A poesia da Filipa é radicalmente urbana e faz constantes alianças com a prosa. Dá atenção à língua e à própria dimensão social da vida quotidiana.
Digamos que o novo livro da Filipa Leal tem o quotidiano como ponto de partida mas, no momento seguinte, esse quotidiano é transfigurado, é ampliado, é transtornado.
Na escrita da Filipa as borbulhas são pontos de exclamação, os lábios são trampolins para o infinito, os olhos são archotes para comer a noite à traição, o suor é um rio que desagua e não desagua no mar da tranquilidade.
A escrita da Filipa molda-se à alma, é líquida, torrencial quase sempre, é forte - crava as garras certeiras na correnteza indomável da Vida. A escrita da Filipa não tem pé. Apanha-nos, muitas vezes, com a boca na Vida.
A escrita da Filipa é viciante. São três linhas psicotrópicas, imaculadamente brancas, de Poesia: a cidade líquida; nós, a cidade; a cidade esquecida.

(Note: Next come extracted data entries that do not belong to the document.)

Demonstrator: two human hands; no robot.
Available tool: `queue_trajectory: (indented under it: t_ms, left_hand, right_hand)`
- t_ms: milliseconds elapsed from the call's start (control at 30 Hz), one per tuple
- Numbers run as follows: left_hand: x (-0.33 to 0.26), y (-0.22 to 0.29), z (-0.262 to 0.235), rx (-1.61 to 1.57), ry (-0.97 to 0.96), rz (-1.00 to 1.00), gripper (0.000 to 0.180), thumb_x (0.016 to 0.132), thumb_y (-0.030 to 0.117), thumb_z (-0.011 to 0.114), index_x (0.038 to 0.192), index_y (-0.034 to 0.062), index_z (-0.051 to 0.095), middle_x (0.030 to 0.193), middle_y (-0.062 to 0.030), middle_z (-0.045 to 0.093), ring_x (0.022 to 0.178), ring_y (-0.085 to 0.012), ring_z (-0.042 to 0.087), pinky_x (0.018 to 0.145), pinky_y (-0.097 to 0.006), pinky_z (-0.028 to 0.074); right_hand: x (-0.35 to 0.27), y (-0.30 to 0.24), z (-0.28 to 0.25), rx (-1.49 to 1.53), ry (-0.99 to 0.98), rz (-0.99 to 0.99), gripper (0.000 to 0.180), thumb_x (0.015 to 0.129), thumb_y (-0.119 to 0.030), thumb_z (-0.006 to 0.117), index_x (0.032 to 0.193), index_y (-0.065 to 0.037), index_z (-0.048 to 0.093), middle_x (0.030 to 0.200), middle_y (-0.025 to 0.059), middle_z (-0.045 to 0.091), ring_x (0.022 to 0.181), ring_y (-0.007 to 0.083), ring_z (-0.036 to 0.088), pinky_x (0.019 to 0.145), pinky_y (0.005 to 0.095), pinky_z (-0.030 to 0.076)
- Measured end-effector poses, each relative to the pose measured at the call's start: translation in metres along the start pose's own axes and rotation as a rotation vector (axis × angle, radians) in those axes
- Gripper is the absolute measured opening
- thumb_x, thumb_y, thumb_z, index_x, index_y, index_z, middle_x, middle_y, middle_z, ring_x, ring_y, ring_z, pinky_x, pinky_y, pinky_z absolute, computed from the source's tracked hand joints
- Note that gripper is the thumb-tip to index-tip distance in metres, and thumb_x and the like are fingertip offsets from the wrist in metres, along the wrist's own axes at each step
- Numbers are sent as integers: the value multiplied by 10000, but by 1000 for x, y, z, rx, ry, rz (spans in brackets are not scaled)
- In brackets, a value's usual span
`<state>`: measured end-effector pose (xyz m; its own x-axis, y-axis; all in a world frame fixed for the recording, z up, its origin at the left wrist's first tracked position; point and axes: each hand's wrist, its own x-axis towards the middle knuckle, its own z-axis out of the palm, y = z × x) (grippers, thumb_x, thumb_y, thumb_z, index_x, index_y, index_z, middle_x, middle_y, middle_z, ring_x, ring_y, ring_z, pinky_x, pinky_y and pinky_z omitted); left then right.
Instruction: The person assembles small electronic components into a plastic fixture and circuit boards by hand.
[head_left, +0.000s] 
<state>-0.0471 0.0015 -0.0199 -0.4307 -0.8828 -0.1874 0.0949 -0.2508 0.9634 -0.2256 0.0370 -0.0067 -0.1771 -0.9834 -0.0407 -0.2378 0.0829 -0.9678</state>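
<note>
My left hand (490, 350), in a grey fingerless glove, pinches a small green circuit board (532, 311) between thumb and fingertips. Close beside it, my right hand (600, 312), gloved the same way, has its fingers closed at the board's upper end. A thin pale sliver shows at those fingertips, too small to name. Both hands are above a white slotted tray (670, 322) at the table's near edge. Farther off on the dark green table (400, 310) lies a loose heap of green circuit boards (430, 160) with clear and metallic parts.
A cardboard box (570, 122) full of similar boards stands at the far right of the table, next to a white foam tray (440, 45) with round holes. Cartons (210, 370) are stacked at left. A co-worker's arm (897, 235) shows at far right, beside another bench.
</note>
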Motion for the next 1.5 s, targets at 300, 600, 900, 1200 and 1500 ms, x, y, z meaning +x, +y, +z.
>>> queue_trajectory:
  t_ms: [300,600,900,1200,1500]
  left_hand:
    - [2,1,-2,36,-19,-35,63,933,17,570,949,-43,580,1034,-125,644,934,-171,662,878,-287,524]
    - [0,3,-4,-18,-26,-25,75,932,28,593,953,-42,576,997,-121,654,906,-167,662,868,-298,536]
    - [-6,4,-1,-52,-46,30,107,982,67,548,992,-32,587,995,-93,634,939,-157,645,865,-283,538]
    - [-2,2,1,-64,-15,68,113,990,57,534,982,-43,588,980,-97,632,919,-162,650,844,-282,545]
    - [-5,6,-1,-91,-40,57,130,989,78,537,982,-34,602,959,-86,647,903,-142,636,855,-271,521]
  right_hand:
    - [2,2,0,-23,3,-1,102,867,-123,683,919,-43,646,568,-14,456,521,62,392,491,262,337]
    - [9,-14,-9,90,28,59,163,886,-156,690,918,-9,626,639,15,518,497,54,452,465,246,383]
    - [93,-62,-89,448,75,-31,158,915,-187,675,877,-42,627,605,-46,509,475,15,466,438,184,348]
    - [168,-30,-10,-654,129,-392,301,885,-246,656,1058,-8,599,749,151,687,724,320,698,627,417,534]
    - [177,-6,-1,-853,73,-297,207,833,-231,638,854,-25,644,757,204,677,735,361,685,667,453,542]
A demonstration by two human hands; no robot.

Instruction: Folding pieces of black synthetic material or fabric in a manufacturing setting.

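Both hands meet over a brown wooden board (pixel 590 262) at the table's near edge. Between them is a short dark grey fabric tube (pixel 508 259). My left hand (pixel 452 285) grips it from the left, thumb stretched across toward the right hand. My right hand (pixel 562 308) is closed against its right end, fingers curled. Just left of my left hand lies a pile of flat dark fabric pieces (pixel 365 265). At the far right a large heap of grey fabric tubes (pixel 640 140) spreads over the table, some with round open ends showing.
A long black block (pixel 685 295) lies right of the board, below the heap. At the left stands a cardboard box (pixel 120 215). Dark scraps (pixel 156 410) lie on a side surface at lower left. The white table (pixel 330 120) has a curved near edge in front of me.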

Cheirem a primeira linha - não pararão mais até ao orgasmo, até à libertação final:

A solidão atravessa a praça, triunfal, ganha cor, ganha corpo, e invade-nos em todas as artérias. Só a Amor a pode deter. "Nós reduziremos a arte à sua expressão mais simples que é o amor" (Breton). Só a caneta da Filipa pode inverter o rumo inexorável da História - debruçada numa das varandas da cidade gritas para a multidão:
-"Estamos rodeados de emboscadas - tanto melhor".
Filipa: entro no teu poema como se fosse vírgula...

...

A Filipa Leal é já uma das vozes importantes da "novíssima" poesia portuguesa. Ao lado de Daniel Jonas, Ana Paula Inácio, Manuel de Freitas, Jorge Gomes Miranda, José Miguel Silva, Rui Coias e certos outros poetas.
Deixo-vos com um dos poemas do seu mais recente livro "A cidade líquida e outras texturas" (Editora DERIVA):

A CIDADE ESQUECIDA

Para o António.

Ela disse: Sou uma cidade esquecida.
Ele disse: Sou um rio.

Ficaram em silêncio à janela
cada um à sua janela
olhando a sua cidade, o seu rio.

Ela disse: Não sou exactamente uma cidade.
Uma cidade é diferente de uma cidade
esquecida.

Ele disse: Sou um rio exacto.

Agora na varanda
cada um na sua varanda
pedindo: Um pouco de ar entre nós.

Ela disse: Escrevo palavras nos muros que pensam em ti.
Ele disse: Eu corro.

De telefone preso entre o rosto e o ombro
para que ao menos se libertassem as mãos
cada um com as suas maos libertas.
Ela temeu o adeus,disse:Sou uma cidade esquecida.
Ele riu.

1 comentário:

pat disse...

Sobre o novo livro da filipa Leal importante ler no último Mil Folhas (Público) a crónica do Educardo Prado Coelho (linda de morrer).